Your method would reduce the fragmentation. But will your application need do this once? A few times? Must it run forever? If your application uses malloc()/free() or new/delete pairs often, it will fragment the heap, causing it to grow, and eventually cause a stack collision. This is not so much about the Arduino being a resource-limited device; it will eventually happen in any continuously running device with a fixed amount of memory.
If you can set an upper bound to the buffer requirements, then pre-allocating a buffer-pool globally, locally as a file-level- or local-static, or on the heap (using malloc() ) - an array of "big-enough" buffers and enough of them for your application.

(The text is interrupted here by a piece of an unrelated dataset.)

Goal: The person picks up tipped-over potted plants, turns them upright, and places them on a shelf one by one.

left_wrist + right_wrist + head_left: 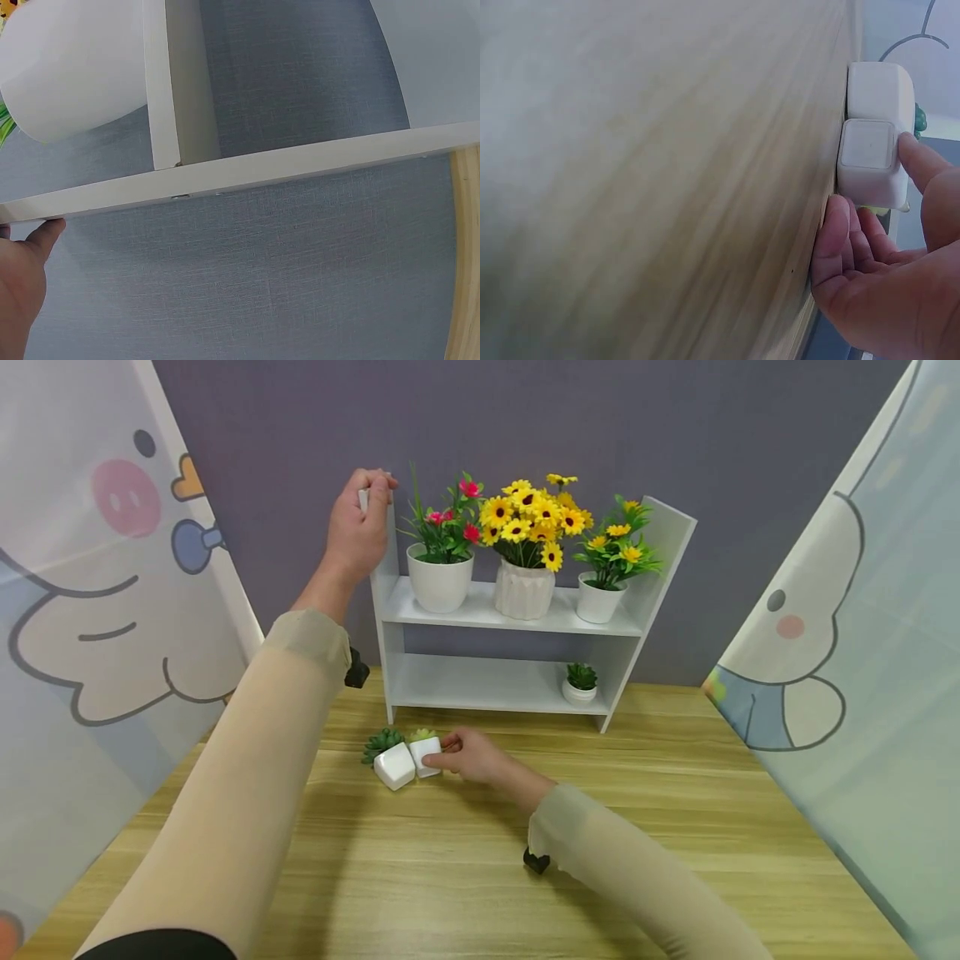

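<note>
My left hand (362,522) grips the top of the left side panel of a white two-tier shelf (517,683). In the left wrist view the fingertips of that hand (21,289) lie along the panel's edge. On the table in front of the shelf, two small succulents in white square pots lie tipped over side by side. My right hand (472,755) holds the right one, a light green succulent in a white pot (870,161), thumb against the pot and fingers curled round its side. The darker green succulent (382,742) lies just left of it, its white pot (394,767) touching or nearly so.
On the upper shelf stand a pot with pink-red flowers (441,585), a ribbed pot of yellow daisies (525,592) and a smaller yellow-flowered pot (598,602). A small succulent (581,681) stands at the lower shelf's right end. Cartoon-printed curtains (112,610) flank the wooden table (450,877).
</note>
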Action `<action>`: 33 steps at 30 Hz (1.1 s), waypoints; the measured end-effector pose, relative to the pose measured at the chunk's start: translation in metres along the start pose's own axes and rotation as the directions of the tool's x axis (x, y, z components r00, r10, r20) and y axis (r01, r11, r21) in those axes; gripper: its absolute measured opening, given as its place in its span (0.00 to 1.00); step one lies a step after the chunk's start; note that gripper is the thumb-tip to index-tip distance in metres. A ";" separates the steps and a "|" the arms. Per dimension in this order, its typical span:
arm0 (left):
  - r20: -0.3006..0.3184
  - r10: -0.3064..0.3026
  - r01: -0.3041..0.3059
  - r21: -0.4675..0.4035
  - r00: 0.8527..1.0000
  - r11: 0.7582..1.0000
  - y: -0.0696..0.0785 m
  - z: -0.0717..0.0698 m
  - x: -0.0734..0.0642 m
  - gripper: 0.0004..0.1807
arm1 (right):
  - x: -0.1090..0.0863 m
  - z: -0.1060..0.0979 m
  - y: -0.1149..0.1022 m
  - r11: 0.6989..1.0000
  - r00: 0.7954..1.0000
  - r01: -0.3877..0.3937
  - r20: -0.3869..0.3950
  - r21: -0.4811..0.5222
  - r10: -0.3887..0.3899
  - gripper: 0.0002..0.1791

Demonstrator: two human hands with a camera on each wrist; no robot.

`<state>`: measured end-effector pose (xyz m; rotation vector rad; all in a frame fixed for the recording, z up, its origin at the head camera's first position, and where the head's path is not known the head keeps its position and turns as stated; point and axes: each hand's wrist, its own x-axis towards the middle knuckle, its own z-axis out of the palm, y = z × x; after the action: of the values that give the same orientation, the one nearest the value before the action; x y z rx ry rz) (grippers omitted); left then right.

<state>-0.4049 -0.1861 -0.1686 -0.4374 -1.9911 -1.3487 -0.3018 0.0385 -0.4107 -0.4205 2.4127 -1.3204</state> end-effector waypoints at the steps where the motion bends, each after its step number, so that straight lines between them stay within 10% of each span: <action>1: 0.000 -0.001 0.001 0.003 1.000 1.000 0.000 0.000 0.000 0.15 | 0.000 -0.001 0.000 1.000 1.000 0.002 0.003 -0.001 -0.001 0.30; 33: -0.005 -0.011 0.011 -0.003 1.000 1.000 0.001 0.001 -0.001 0.17 | 0.001 0.004 -0.010 0.978 0.985 0.040 -0.157 -0.203 -0.073 0.31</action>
<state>-0.4037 -0.1848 -0.1688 -0.4249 -1.9905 -1.3590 -0.2999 0.0295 -0.4045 -0.4526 2.7019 -1.1818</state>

Then always allocate/de-allocate one of these and you will avoid fragmentation. Your application (or buffer-handler library) will have to keep track of which buffers are free and which are in use, just as the system allocators do. But in exchange for writing this way, you get to allocate and deallocate memory, forever, fragmentation-free. Every request, and every return is the same size, so any free piece can fill a request with no need to grow the pool.
My personal preference is a static allocation (file-level or globally visible) because 1) it comes from lower memory which has the same effect as allocating it on the heap, and 2) it is declared as an array of arrays so array-indexing syntax works without manually having to write around it as you might if you malloc()ed on big chunk.
Note: Though I have cautioned against using malloc() and free() calls, here and elsewhere on the site, the cause of fragmentation is repeated allocation and de-allocation from/to the heap. In this case, though, I'm suggesting using malloc() to allocate memory which will be kept for the rest of the program run.